### Your objective
Each record below has to be printed verbatim.

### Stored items
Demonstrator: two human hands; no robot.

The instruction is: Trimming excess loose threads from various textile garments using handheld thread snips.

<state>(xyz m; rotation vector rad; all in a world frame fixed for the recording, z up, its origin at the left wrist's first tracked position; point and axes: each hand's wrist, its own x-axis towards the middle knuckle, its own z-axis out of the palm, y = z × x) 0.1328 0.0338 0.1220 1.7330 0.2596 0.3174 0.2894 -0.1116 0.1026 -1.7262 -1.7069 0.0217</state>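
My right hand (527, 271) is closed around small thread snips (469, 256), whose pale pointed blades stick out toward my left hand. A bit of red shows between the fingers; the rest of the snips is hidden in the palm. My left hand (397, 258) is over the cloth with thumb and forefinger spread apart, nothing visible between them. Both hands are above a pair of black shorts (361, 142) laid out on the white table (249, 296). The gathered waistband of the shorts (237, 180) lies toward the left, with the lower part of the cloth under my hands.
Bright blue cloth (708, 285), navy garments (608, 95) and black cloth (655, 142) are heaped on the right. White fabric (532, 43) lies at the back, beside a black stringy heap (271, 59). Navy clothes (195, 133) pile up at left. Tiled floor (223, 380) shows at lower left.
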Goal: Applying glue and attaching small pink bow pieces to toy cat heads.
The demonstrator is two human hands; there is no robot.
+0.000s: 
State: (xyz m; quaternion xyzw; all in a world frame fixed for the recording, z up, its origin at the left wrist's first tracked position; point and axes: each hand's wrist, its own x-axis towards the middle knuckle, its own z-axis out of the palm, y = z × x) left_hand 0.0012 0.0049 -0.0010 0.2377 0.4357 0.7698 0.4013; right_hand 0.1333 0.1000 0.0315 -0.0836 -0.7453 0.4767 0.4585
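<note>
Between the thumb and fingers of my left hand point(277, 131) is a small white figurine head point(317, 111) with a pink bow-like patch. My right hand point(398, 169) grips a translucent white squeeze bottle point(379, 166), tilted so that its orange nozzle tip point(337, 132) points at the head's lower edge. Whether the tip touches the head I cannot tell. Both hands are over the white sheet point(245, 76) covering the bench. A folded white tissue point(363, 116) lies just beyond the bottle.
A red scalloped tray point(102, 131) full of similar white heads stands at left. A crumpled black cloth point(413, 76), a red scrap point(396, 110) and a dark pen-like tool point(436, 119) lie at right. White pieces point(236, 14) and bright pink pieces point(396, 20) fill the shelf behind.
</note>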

### Solution to the exercise
Demonstrator: two human hands; no robot.

The instruction is: Trimming excess loose threads from various textile garments using handheld thread snips.

<state>(xyz m; rotation vector rad; all in a world frame fixed for the recording, z up, its origin at the left wrist's first tracked position; point and axes: each hand's wrist, its own x-axis towards the middle knuckle, its own z-axis out of the palm, y = z × x) 0.1328 0.0338 0.1220 1.7330 0.2596 0.3174 0.2894 -0.1116 0.1026 -1.7262 -1.7069 0.0217</state>
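My right hand (527, 271) is closed around small thread snips (469, 256), whose pale pointed blades stick out toward my left hand. A bit of red shows between the fingers; the rest of the snips is hidden in the palm. My left hand (397, 258) is over the cloth with thumb and forefinger spread apart, nothing visible between them. Both hands are above a pair of black shorts (361, 142) laid out on the white table (249, 296). The gathered waistband of the shorts (237, 180) lies toward the left, with the lower part of the cloth under my hands.
Bright blue cloth (708, 285), navy garments (608, 95) and black cloth (655, 142) are heaped on the right. White fabric (532, 43) lies at the back, beside a black stringy heap (271, 59). Navy clothes (195, 133) pile up at left. Tiled floor (223, 380) shows at lower left.
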Goal: Applying glue and attaching small pink bow pieces to toy cat heads.
The demonstrator is two human hands; there is no robot.
+0.000s: 
State: (xyz m; quaternion xyzw; all in a world frame fixed for the recording, z up, its origin at the left wrist's first tracked position; point and axes: each hand's wrist, its own x-axis towards the middle knuckle, its own z-axis out of the palm, y = z × x) left_hand 0.0012 0.0049 -0.0010 0.2377 0.4357 0.7698 0.4013; right_hand 0.1333 0.1000 0.0315 -0.0836 -0.7453 0.4767 0.4585
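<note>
Between the thumb and fingers of my left hand point(277, 131) is a small white figurine head point(317, 111) with a pink bow-like patch. My right hand point(398, 169) grips a translucent white squeeze bottle point(379, 166), tilted so that its orange nozzle tip point(337, 132) points at the head's lower edge. Whether the tip touches the head I cannot tell. Both hands are over the white sheet point(245, 76) covering the bench. A folded white tissue point(363, 116) lies just beyond the bottle.
A red scalloped tray point(102, 131) full of similar white heads stands at left. A crumpled black cloth point(413, 76), a red scrap point(396, 110) and a dark pen-like tool point(436, 119) lie at right. White pieces point(236, 14) and bright pink pieces point(396, 20) fill the shelf behind.
</note>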

This exercise has now been completed.